Time and place cannot bind Mr. Bucket.  Like man in the abstract,  he is here to-day and gone to-morrow--but, very unlike man indeed,  he is here again the next day.  This evening he will be casually  looking into the iron extinguishers at the door of Sir Leicester  Dedlock's house in town; and to-morrow morning he will be walking  on the leads at Chesney Wold, where erst the old man walked whose  ghost is propitiated with a hundred guineas.  Drawers, desks,  pockets, all things belonging to him, Mr. Bucket examines.  A few  hours afterwards, he and the Roman will be alone together comparing  forefingers.  It is likely that these occupations are irreconcilable with home  enjoyment, but it is certain that Mr. Bucket at present does not go  home.  Though in general he highly appreciates the society of Mrs.  Bucket--a lady of a natural detective genius, which if it had been  improved by professional exercise, might have done great things,  but which has paused at the level of a clever amateur--he holds  himself aloof from that dear solace. 
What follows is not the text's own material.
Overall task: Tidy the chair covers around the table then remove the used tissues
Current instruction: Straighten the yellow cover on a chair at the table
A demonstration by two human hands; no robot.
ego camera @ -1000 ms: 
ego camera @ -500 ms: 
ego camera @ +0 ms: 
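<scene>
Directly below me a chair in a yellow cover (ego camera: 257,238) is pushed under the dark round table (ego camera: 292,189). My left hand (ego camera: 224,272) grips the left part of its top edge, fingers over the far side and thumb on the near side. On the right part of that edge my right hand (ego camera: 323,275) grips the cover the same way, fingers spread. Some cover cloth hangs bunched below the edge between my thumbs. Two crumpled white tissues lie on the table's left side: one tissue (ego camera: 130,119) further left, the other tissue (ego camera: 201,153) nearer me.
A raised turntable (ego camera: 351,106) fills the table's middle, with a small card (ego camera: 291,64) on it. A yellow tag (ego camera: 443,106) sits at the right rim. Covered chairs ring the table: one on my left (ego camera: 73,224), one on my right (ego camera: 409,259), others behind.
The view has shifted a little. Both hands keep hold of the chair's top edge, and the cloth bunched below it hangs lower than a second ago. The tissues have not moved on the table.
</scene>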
Mrs. Bucket is dependent on  their lodger (fortunately an amiable lady in whom she takes an  interest) for companionship and conversation.  A great crowd assembles in Lincoln's Inn Fields on the day of the  funeral.  Sir Leicester Dedlock attends the ceremony in person;  strictly speaking, there are only three other human followers, that  is to say, Lord Doodle, William Buffy, and the debilitated cousin  (thrown in as a make-weight), but the amount of inconsolable  carriages is immense.  The peerage contributes more four-wheeled  affliction than has ever been seen in that neighbourhood.  Such is  the assemblage of armorial bearings on coach panels that the  Herald's College might be supposed to have lost its father and  mother at a blow.  The Duke of Foodle sends a splendid pile of dust  and ashes, with silver wheel-boxes, patent axles, all the last  improvements, and three bereaved worms, six feet high, holding on  behind, in a bunch of woe.  All the state coachmen in London seem  plunged into mourning; and if that dead old man of the rusty garb  be not beyond a taste in horseflesh (which appears impossible), it  must be highly gratified this day. 

Quiet among the undertakers and the equipages and the calves of so  many legs all steeped in grief, Mr. Bucket sits concealed in one of  the inconsolable carriages and at his ease surveys the crowd  through the lattice blinds.  He has a keen eye for a crowd--as for  what not?--and looking here and there, now from this side of the  carriage, now from the other, now up at the house windows, now  along the people's heads, nothing escapes him. 

"And there you are, my partner, eh?" says Mr. Bucket to himself,  apostrophizing Mrs. Bucket, stationed, by his favour, on the steps  of the deceased's house. 

"And so you are.  And so you are!  And  very well indeed you are looking, Mrs. Bucket!" 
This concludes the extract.